#### Material provided:
::::::::::

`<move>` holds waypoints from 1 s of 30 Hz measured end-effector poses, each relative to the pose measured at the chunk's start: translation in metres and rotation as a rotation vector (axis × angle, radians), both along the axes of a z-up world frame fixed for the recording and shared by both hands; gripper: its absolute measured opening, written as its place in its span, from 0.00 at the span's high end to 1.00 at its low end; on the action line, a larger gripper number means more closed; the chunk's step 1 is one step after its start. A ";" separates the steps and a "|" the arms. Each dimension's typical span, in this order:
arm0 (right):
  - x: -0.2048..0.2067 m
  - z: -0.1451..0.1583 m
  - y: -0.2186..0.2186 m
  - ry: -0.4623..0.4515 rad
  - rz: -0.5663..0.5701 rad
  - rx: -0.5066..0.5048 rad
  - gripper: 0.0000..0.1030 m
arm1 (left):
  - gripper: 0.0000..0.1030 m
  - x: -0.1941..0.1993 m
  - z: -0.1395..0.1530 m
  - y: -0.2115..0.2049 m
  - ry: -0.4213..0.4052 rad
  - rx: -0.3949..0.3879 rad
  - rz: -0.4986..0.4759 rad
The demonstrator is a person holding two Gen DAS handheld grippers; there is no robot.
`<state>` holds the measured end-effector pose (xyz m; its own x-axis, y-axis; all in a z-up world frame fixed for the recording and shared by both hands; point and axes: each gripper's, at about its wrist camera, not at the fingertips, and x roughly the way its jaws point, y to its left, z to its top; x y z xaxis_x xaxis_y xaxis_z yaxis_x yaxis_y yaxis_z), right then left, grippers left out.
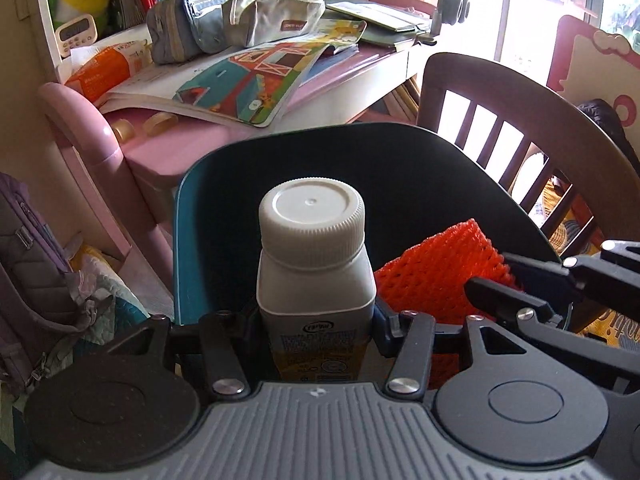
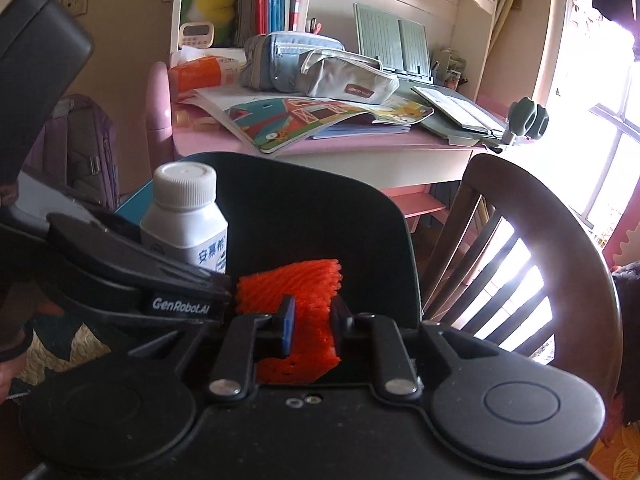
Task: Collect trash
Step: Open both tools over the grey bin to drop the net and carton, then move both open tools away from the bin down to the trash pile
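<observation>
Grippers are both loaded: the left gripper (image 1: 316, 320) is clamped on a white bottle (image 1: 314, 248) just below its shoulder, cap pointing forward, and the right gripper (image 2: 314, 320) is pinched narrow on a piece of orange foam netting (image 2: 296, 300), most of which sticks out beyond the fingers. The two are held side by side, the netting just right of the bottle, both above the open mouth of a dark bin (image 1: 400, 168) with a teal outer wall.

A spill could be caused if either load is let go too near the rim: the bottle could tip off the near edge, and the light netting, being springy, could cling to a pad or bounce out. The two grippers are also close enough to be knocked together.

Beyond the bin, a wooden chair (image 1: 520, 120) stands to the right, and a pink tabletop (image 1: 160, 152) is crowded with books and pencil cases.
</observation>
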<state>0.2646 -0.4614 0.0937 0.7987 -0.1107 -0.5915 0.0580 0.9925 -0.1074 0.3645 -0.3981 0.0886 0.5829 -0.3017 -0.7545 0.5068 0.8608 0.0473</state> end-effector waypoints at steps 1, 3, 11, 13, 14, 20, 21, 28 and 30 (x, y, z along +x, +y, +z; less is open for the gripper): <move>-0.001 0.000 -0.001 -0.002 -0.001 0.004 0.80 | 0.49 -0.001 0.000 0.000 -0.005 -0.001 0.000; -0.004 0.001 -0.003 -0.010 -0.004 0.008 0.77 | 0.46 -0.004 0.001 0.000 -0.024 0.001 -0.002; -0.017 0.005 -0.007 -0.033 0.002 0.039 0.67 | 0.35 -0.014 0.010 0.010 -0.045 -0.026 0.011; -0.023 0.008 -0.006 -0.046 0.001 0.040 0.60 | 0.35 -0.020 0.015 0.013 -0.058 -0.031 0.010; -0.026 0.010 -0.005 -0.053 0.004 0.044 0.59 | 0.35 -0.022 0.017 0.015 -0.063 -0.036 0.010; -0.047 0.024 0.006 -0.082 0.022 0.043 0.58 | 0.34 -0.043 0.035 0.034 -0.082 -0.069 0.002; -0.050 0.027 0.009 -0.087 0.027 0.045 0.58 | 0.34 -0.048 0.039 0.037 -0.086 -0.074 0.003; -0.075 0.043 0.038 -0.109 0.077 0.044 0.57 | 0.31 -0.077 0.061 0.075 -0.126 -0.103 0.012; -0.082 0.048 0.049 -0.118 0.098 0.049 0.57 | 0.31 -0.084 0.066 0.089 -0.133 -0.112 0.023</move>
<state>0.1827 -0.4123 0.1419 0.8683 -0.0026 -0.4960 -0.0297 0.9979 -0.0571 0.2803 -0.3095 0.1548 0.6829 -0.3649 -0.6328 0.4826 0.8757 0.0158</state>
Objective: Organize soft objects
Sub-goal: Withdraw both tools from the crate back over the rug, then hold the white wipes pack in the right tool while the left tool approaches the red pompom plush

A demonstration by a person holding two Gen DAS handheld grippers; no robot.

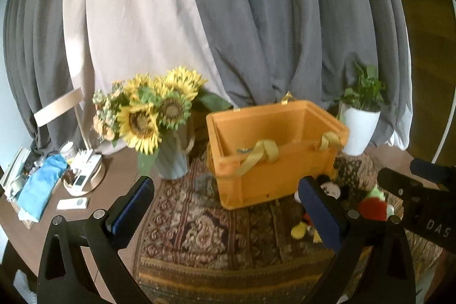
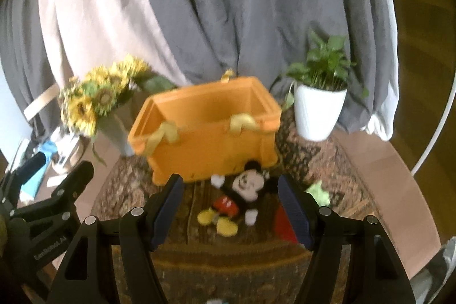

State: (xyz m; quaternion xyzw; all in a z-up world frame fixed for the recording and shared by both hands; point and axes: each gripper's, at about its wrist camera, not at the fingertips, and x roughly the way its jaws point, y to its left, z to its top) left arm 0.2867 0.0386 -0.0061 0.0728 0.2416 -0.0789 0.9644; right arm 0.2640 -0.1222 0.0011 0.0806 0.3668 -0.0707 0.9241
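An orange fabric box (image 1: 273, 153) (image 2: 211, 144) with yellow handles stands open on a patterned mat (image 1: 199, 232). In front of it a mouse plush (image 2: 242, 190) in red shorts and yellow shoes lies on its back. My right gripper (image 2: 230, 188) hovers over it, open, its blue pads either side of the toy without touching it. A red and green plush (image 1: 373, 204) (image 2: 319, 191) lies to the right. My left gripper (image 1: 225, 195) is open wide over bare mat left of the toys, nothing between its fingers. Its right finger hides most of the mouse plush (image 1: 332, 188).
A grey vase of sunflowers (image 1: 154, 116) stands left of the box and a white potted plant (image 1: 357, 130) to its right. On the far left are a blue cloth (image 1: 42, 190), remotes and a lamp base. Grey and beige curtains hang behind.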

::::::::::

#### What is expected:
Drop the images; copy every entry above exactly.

#### Expected answer:
`<move>` holds waypoints from 1 s of 30 Hz measured end-effector poses, each relative to the pose measured at the chunk's start: translation in metres and rotation as a rotation vector (axis × angle, radians), both along the axes of a z-up world frame fixed for the recording and shared by both hands; gripper: its absolute measured opening, written as its place in its span, from 0.00 at the span's high end to 1.00 at its low end; on the action line, a larger gripper number means more closed; the chunk's step 1 is one step after its start. A ";" separates the steps and a "|" the arms. Each dimension's typical span, in this order:
arm0 (right):
  - x: -0.2048..0.2067 m
  - z: -0.1451..0.1583 m
  - y: -0.2186..0.2186 m
  - ry: -0.4623..0.4515 rad
  - rz: -0.5663..0.5701 rad
  - rx: -0.5066..0.5048 rad
  - gripper: 0.0000..0.1030 m
arm1 (left):
  - gripper: 0.0000..0.1030 m
  - x: -0.1941..0.1993 m
  - z: -0.1395..0.1530 m
  - y: -0.2115..0.2049 m
  - ry: -0.4213..0.4052 rad
  - rx: -0.3949..0.3879 rad
  - rz: -0.4986..0.4759 rad
The demonstrator is a person holding two Gen DAS handheld grippers; there is no robot.
`<state>` holds the measured end-effector pose (xyz m; its own x-axis, y-axis; all in a z-up world frame fixed for the recording and shared by both hands; point and axes: each gripper's, at about its wrist camera, not at the fingertips, and x roughly the way its jaws point, y to its left, z to its top; x y z xaxis_x xaxis_y xaxis_z yaxis_x yaxis_y yaxis_z), right then left, grippers left out.
Task: Collect trash
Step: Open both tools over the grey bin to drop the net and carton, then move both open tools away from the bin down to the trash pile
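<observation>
Grippers are both loaded: the left gripper (image 1: 316, 320) is clamped on a white bottle (image 1: 314, 248) just below its shoulder, cap pointing forward, and the right gripper (image 2: 314, 320) is pinched narrow on a piece of orange foam netting (image 2: 296, 300), most of which sticks out beyond the fingers. The two are held side by side, the netting just right of the bottle, both above the open mouth of a dark bin (image 1: 400, 168) with a teal outer wall.

A spill could be caused if either load is let go too near the rim: the bottle could tip off the near edge, and the light netting, being springy, could cling to a pad or bounce out. The two grippers are also close enough to be knocked together.

Beyond the bin, a wooden chair (image 1: 520, 120) stands to the right, and a pink tabletop (image 1: 160, 152) is crowded with books and pencil cases.
</observation>
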<state>0.2646 -0.4614 0.0937 0.7987 -0.1107 -0.5915 0.0580 0.9925 -0.1074 0.3645 -0.3981 0.0886 0.5829 -0.3017 -0.7545 0.5068 0.8608 0.0473</state> end-effector waypoints at steps 1, 3, 11, 13, 14, 20, 21, 28 and 30 (x, y, z along +x, +y, +z; less is open for the gripper): <move>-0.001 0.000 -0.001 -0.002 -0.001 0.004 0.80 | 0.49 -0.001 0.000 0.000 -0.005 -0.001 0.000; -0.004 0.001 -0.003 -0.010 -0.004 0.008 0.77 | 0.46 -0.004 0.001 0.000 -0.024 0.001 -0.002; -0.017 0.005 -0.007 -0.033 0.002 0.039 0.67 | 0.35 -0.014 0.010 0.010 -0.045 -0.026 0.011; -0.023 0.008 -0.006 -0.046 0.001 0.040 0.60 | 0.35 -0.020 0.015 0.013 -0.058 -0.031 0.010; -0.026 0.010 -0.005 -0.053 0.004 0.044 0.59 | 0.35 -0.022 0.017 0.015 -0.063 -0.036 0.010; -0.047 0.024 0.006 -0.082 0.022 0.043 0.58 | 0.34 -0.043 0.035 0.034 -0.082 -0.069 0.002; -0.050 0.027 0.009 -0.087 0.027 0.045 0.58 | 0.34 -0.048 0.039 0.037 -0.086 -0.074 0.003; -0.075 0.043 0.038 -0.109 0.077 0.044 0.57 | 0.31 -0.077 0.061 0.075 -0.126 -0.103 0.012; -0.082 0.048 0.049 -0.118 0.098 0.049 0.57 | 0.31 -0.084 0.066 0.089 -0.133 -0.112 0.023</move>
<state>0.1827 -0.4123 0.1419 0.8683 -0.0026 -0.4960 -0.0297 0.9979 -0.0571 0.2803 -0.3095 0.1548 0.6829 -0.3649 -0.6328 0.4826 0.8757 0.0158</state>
Objective: Organize soft objects
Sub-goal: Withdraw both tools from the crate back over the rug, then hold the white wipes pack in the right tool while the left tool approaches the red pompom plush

A demonstration by a person holding two Gen DAS handheld grippers; no robot.


State: (xyz m; quaternion xyzw; all in a z-up world frame fixed for the recording and shared by both hands; point and axes: each gripper's, at about its wrist camera, not at the fingertips, and x roughly the way its jaws point, y to its left, z to its top) left arm 0.2867 0.0386 -0.0061 0.0728 0.2416 -0.0789 0.9644; right arm 0.2640 -0.1222 0.0011 0.0806 0.3668 -0.0707 0.9241
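An orange fabric box (image 1: 273, 153) (image 2: 211, 144) with yellow handles stands open on a patterned mat (image 1: 199, 232). In front of it a mouse plush (image 2: 242, 190) in red shorts and yellow shoes lies on its back. My right gripper (image 2: 230, 188) hovers over it, open, its blue pads either side of the toy without touching it. A red and green plush (image 1: 373, 204) (image 2: 319, 191) lies to the right. My left gripper (image 1: 225, 195) is open wide over bare mat left of the toys, nothing between its fingers. Its right finger hides most of the mouse plush (image 1: 332, 188).
A grey vase of sunflowers (image 1: 154, 116) stands left of the box and a white potted plant (image 1: 357, 130) to its right. On the far left are a blue cloth (image 1: 42, 190), remotes and a lamp base. Grey and beige curtains hang behind.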

The exercise is done, and nothing more is needed.